In The Black List, twenty-five prominent African-Americans of various professions, disciplines, and backgrounds offer their own
stories and insights on the struggles, triumphs, and joys of black life in America and, in the process, redefine "black list" for a new century.
As seen in original portraits by renowned photographer Timothy Greenfield-Sanders and in a series of incisive interviews conducted by award-winning journalist, critic, academic, and radio host Elvis Mitchell, this group exemplifies today's most accomplished, determined African-Americans, whose lives and careers form a trail of inspiration and example for people of all races.

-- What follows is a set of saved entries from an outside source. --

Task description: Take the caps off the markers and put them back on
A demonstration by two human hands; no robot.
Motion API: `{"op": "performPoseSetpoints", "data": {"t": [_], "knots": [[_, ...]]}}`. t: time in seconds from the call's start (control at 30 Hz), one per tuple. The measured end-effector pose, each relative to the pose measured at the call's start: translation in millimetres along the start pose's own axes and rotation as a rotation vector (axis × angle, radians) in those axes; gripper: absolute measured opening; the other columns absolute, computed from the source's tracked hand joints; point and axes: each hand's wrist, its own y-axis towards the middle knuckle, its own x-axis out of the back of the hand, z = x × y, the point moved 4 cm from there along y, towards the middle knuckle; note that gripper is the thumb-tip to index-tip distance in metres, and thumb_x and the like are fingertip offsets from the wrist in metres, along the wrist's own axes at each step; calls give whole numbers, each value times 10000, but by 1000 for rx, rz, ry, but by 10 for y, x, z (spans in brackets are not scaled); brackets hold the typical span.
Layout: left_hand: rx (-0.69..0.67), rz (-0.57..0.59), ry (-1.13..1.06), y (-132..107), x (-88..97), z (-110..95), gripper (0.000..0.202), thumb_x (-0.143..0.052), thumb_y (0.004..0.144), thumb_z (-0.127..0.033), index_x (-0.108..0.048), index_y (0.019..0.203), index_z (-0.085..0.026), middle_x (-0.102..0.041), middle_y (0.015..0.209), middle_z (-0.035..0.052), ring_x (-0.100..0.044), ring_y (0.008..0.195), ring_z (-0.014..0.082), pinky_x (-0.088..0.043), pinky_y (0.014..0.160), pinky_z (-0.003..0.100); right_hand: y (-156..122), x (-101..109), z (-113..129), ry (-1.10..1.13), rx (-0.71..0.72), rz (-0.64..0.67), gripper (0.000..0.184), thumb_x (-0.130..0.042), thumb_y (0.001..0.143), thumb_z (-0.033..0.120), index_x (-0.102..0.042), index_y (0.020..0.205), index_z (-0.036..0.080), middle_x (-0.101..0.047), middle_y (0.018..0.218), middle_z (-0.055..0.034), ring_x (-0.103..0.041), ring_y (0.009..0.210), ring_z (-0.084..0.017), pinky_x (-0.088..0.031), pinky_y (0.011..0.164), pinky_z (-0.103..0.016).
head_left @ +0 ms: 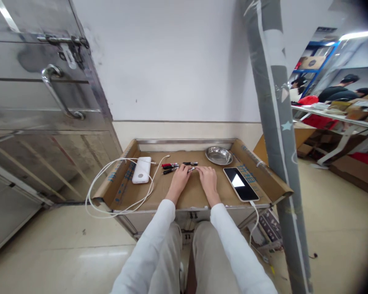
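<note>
Over the middle of a cardboard-lined tray table, my left hand is closed, its fingers pinching a small pen with a pale section. My right hand meets it from the other side, fingertips pressed together at the pen's right end; the fingers partly hide the pen. Left of my hands lie a red marker pen and dark marker pens, close together. Another black marker pen rests just beyond my fingertips.
A white power bank with a long white cable is at the left. At the right are a round metal dish and a phone on a cable. A wrapped grey pipe rises beside the table. People sit in the right background.
</note>
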Motion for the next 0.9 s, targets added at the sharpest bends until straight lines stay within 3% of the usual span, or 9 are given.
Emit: {"op": "performPoseSetpoints", "data": {"t": [0.6,0.67,0.8,0.9], "knots": [[56,-32,74,-41,43,6,221,-425,938,-250,-571,1097,-202,-588,1033,71,-586,920,194,-443,851,315,-5,14,67,85,44,-23,301,-395,950,264,-667,1062,201,-695,1040,-80,-594,913,-207,-385,823,-335],[76,-29,46,-45,52,11,224,-424,939,-241,-565,1106,-189,-589,1044,77,-590,916,185,-447,839,297,-9,6,128,157,106,28,330,-376,944,231,-603,1184,211,-674,1101,-73,-595,966,-199,-406,867,-338],[207,-90,78,-94,124,47,232,-415,943,-240,-556,1113,-170,-586,1105,95,-590,942,184,-447,834,288,-20,-28,245,312,235,140,569,-386,896,177,-272,1445,273,-546,1315,-38,-534,1137,-170,-418,966,-334],[344,-142,255,-160,193,78,237,-418,937,-256,-570,1093,-163,-591,1109,110,-562,993,236,-435,875,361,-3,-74,222,297,232,130,595,-354,874,126,-267,1447,264,-454,1400,-40,-446,1243,-176,-390,1019,-360]]}}
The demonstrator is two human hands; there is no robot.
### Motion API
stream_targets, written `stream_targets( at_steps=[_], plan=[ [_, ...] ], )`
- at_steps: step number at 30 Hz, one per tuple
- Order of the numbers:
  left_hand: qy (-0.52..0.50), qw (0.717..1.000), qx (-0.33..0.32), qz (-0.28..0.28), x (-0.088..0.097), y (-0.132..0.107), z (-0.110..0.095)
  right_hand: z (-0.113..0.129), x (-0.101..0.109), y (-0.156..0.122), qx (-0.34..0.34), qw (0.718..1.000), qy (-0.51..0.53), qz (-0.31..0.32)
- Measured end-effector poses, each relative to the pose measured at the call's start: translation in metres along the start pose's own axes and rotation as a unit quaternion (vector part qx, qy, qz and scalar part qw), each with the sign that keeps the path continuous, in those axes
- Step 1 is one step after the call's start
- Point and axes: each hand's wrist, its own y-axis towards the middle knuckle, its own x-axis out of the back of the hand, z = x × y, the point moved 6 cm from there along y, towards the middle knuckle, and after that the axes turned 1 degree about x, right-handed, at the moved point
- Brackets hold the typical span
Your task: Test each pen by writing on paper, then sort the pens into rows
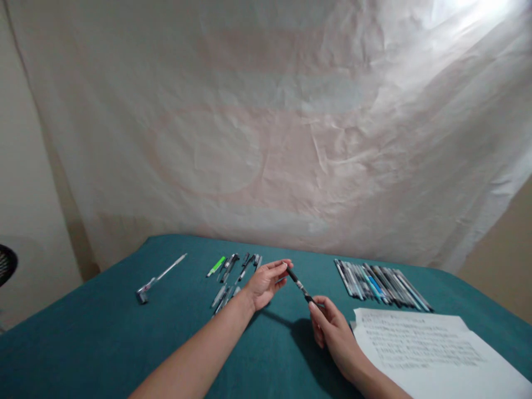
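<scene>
A dark pen (300, 286) with a lighter patterned band is held slantwise above the table, between my two hands. My left hand (266, 284) pinches its far upper end with thumb and fingertips. Lower down on the right, my right hand (330, 326) is closed round the near end, which the fingers partly hide. Behind and beside my left hand lie loose pens (230, 267) in small groups, with a bright green marker (215, 266) at their left. My left forearm covers part of the nearer group of pens (223, 296).
The table has a dark green cloth (103, 343). At right lies a row of several pens (380, 284) side by side, with written paper sheets (428, 346) in front of it. A clear, thin item with a dark end (160, 279) lies at left. A pale sheet (266, 122) hangs behind.
</scene>
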Motion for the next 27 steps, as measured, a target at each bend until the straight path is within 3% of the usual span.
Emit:
stream_targets(
  at_steps=[8,14,27],
  plan=[
    [-0.001,1.0,0.006,-0.011,0.001,-0.001,-0.001,-0.002,-0.002,0.001,-0.026,0.999,0.018,0.013],
    [0.008,0.999,-0.003,-0.037,0.005,0.001,0.0,0.004,-0.004,0.0,0.001,1.0,-0.01,0.017],
    [0.032,0.999,-0.023,0.005,-0.004,-0.003,-0.002,0.004,-0.002,-0.001,0.006,1.0,-0.014,0.016]
  ],
)
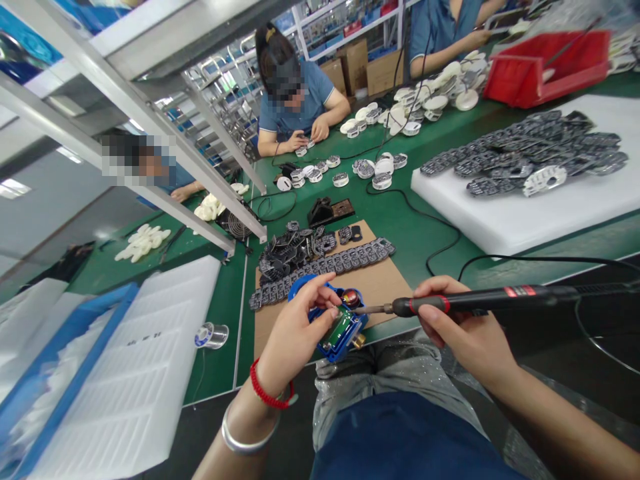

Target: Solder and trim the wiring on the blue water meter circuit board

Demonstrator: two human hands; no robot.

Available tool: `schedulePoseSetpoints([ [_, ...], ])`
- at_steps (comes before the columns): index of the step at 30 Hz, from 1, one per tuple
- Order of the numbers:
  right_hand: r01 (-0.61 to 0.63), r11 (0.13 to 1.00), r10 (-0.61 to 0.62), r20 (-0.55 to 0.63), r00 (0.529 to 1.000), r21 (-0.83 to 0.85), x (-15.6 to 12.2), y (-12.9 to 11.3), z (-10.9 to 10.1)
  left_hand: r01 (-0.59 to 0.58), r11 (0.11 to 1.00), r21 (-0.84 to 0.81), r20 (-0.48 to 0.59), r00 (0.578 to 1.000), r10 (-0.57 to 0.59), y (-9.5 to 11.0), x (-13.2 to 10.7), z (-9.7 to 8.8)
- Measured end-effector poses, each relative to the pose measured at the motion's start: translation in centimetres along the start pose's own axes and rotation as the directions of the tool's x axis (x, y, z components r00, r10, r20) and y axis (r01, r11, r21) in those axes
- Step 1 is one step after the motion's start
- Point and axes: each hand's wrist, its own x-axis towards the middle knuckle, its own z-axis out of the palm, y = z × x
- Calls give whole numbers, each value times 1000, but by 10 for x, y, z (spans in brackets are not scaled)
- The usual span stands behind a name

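Observation:
My left hand [305, 319] holds a blue plastic housing [336, 352] near the table's front edge, fingers and thumb closed over its upper side. Inside the housing sits a green circuit board [343, 328], and beside that a dark red round part [351, 298]. A brass fitting [359, 341] sticks out of its lower right side. My right hand [457, 327] is wrapped round a black and red electric screwdriver [480, 300], held almost level. Its thin metal bit points left and reaches the housing close to my left thumb; exact contact cannot be made out.
Dark small parts [295, 250] lie piled and in a row on cardboard [395, 283]. A wire spool [212, 335] stands left. White foam [470, 227] bears more dark parts. Black cables cross the green table. A red bin [547, 70] and a co-worker [300, 100] are beyond.

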Motion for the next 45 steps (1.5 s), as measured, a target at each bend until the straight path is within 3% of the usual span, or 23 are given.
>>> schedulePoseSetpoints([
  [5, 52, 998, -51, 59, 997, -18, 3, 7, -4, -5, 1000, -13, -21, 1000, 4, -2, 0, 1],
  [18, 85, 996, -83, 72, 994, -26, 3, 7, -2, -59, 996, 71, 10, 998, 58, -5, -2, 1],
  [45, 75, 997, -72, 75, 995, -31, 3, 7, 0, -38, 996, 77, -18, 999, 39, -3, -1, 5],
])
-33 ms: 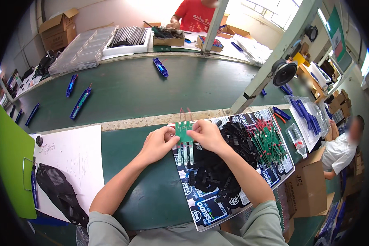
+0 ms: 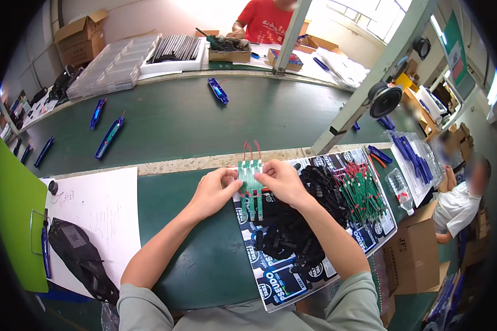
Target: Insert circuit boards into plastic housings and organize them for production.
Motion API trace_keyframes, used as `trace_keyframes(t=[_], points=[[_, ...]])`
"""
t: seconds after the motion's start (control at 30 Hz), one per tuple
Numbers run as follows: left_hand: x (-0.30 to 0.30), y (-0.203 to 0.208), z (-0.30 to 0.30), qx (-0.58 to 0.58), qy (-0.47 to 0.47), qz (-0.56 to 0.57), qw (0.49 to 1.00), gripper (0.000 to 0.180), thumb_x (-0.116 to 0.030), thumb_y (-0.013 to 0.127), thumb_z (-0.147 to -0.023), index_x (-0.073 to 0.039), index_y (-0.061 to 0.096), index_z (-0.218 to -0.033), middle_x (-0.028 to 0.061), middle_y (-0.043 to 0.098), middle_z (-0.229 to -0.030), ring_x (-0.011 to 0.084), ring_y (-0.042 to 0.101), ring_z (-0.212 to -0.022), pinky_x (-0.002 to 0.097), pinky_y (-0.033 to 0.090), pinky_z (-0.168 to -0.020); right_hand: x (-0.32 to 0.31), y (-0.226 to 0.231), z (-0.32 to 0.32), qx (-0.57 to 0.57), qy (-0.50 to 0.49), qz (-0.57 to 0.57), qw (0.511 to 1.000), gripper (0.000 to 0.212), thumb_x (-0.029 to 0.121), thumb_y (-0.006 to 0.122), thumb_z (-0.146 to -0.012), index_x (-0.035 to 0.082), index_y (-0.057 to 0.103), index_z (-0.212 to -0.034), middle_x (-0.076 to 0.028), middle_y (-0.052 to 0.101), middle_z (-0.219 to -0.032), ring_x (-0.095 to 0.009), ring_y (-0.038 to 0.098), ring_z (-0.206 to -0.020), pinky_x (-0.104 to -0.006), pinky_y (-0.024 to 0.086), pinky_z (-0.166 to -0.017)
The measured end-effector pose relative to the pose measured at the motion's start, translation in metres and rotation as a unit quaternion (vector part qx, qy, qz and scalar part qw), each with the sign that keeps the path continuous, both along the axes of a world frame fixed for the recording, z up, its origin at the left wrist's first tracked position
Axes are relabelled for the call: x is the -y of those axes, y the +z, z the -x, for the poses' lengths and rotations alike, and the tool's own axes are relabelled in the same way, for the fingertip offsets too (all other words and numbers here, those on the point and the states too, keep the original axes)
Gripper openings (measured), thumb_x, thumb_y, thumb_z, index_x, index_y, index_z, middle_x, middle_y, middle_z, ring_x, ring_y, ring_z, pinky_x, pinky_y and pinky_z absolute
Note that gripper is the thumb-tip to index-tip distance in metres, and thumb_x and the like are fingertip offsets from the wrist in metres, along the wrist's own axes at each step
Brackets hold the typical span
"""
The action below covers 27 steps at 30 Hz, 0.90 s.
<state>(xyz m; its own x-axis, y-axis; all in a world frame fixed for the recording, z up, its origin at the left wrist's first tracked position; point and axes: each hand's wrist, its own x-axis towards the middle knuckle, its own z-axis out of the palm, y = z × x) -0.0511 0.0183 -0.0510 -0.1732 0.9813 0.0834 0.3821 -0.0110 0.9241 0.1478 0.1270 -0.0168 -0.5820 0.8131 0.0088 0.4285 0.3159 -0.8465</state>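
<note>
Between my two hands are a few narrow green circuit boards (image 2: 250, 175) side by side, with red wires rising from their far ends. My left hand (image 2: 215, 188) pinches their left edge, its thumb and fingertips pressed in. On the opposite edge my right hand (image 2: 284, 181) grips them the same way. The boards' near ends reach down over a printed sheet (image 2: 281, 287). Beside and below my right hand lies a heap of small black plastic parts (image 2: 290, 237). Right of that heap is a pile of green circuit boards with red wires (image 2: 363, 190).
Blue casings (image 2: 110, 137) lie scattered on the long green bench (image 2: 171, 121) ahead. A slanted metal post (image 2: 348, 107) carries a round speaker (image 2: 385, 100). White paper (image 2: 121, 209) and a black mesh pouch (image 2: 74, 245) are at left. Pliers (image 2: 377, 159) and a bottle (image 2: 400, 190) are at right.
The held boards have tilted, so more of their faces and of the red wires shows. Both hands have shifted very slightly and keep their grip.
</note>
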Motion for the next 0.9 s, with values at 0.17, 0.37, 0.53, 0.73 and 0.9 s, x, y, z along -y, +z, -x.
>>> trace_keyframes(t=[0.17,0.37,0.53,0.73,0.9], points=[[0.005,0.037,-0.009,0.258,-0.009,-0.044,0.965,0.035,-0.019,0.061,-0.102,0.001,0.056,-0.130,0.0076,0.066,-0.118,0.0131,0.062,-0.107,0.0288,0.049,-0.093,0.027,0.033,0.005,-0.184,0.023,0.190,0.964,0.018,0.012,0.067,-0.098,-0.002,0.058,-0.107,-0.007,0.069,-0.093,-0.010,0.066,-0.080,-0.0246,0.053,-0.069],[0.014,0.049,-0.022,0.450,-0.062,-0.035,0.890,0.036,-0.016,0.054,-0.105,-0.006,0.053,-0.140,0.0083,0.063,-0.132,0.0154,0.063,-0.112,0.0346,0.055,-0.094,0.048,0.035,0.019,-0.232,0.053,0.201,0.950,0.021,0.009,0.066,-0.098,-0.005,0.058,-0.112,-0.008,0.066,-0.104,-0.010,0.064,-0.091,-0.0258,0.054,-0.078],[0.021,0.069,-0.026,0.411,-0.053,-0.031,0.910,0.033,-0.018,0.052,-0.106,-0.006,0.054,-0.137,0.0082,0.063,-0.135,0.0152,0.063,-0.112,0.0316,0.056,-0.088,0.049,0.022,0.018,-0.245,0.138,0.232,0.931,0.026,0.008,0.056,-0.104,-0.003,0.060,-0.126,-0.005,0.066,-0.108,-0.010,0.061,-0.095,-0.0281,0.052,-0.082],[0.020,0.071,-0.029,0.384,-0.033,-0.103,0.917,0.030,-0.016,0.053,-0.106,-0.002,0.055,-0.133,0.0135,0.068,-0.125,0.0197,0.066,-0.113,0.0325,0.055,-0.091,0.048,0.017,0.024,-0.241,0.149,0.182,0.942,0.026,0.004,0.052,-0.104,-0.003,0.059,-0.128,-0.007,0.066,-0.117,-0.015,0.065,-0.103,-0.0314,0.056,-0.090],[0.027,0.067,-0.027,0.348,-0.007,-0.131,0.928,0.030,-0.013,0.053,-0.106,0.001,0.055,-0.132,0.0144,0.070,-0.122,0.0203,0.067,-0.109,0.0321,0.055,-0.091,0.059,0.018,0.037,-0.268,0.139,0.203,0.931,0.019,0.005,0.056,-0.100,-0.005,0.064,-0.114,-0.006,0.068,-0.098,-0.009,0.062,-0.088,-0.0281,0.052,-0.075]])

Spanning the arts, sports, politics, and business, the diverse accomplishments and lives of these remarkable individuals create a kaleidoscope of ideas and experiences, and provide the framework for a singular conver-sation about the influence of African-Americans on this country and on our world.
The Black List is:
Slash - Toni Morrison - Keenen Ivory Wayans - Vernon Jordan - Faye Wattleton - Marc Morial - Serena Williams - Lou Gossett Jr. - Russell Simmons - Lorna Simpson - Mahlon Duckett - Zane - Al Sharpton - Kareem Abdul-Jabbar - William Rice - Thelma Golden - Sean Combs - Susan Rice - Chris Rock - Suzan-Lori Parks - Steve Stoute - Richard Parsons - Dawn Staley - Colin Powell - Bill T. Jones
Elvis Mitchell is the entertainment critic for NPR’s Weekend Edition. He is a Visiting Lecturer on African and African American Studies and on Visual and Environmental Studies at Harvard University. Mitchell was a film critic for the New York Times from 2000 to 2004, and has written for Spin, Interview, Esquire and the New York Times Sunday Magazine. He is currently editor at large at Interview magazine.
Timothy Greenfield-Sanders is highly regarded for his strikingly intimate portraits of world leaders and major cultural figures. Fifteen books and catalogs have been published on his portraiture. He is on the masthead as a contributing photographer at Vanity Fair magazine. In 2005, he was profiled on the television show, 60 Minutes.